Your instructions: In the material below, list every line carrying the string "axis".

|---|

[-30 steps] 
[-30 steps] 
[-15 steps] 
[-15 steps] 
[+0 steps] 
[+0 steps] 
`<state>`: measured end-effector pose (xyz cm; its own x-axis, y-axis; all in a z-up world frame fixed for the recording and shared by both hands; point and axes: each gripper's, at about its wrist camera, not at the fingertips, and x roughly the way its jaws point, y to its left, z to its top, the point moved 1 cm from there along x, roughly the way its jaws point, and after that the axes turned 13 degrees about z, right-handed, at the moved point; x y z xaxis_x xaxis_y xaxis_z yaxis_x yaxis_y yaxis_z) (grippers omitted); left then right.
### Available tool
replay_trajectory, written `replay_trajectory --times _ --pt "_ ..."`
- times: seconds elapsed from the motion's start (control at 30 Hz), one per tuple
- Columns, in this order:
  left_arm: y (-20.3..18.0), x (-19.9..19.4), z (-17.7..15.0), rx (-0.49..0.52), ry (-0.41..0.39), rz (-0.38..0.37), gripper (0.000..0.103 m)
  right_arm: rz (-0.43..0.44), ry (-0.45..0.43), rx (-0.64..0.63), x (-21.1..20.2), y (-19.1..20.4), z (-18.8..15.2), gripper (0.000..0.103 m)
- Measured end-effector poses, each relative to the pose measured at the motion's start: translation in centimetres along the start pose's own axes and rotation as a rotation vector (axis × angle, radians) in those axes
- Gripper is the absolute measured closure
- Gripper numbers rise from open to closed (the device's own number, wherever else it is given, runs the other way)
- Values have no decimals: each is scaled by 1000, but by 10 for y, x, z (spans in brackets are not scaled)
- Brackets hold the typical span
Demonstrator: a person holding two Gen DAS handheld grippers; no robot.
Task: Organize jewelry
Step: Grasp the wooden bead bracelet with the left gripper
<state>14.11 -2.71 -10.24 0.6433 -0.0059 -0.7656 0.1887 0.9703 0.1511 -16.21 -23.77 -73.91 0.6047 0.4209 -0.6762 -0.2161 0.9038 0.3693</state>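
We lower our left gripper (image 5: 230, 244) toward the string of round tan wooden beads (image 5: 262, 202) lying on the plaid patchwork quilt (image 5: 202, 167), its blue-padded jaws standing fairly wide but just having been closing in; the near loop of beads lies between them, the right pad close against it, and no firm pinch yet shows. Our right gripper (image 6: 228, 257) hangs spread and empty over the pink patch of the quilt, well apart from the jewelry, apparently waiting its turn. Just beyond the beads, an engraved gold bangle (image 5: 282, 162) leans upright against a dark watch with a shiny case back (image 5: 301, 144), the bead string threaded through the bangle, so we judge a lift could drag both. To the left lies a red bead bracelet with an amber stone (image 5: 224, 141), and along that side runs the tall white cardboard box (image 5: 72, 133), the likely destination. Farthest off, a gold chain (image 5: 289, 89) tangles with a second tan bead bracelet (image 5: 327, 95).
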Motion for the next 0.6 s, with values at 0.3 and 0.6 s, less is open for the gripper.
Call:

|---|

Result of the task:
`<state>`: measured end-effector pose (xyz cm; its own x-axis, y-axis; all in a z-up world frame fixed for the recording and shared by both hands; point and axes: each gripper's, at about its wrist camera, not at the fingertips, and x roughly the way its jaws point, y to its left, z to its top, the point moved 1 cm from there along x, roughly the way its jaws point, and after that the axes turned 13 degrees about z, right-handed, at the moved point; x y z xaxis_x xaxis_y xaxis_z yaxis_x yaxis_y yaxis_z) (grippers omitted); left then right.
- Measured end-effector poses, each relative to the pose measured at the motion's start: translation in centimetres along the start pose's own axes and rotation as a rotation vector (axis × angle, radians) in those axes

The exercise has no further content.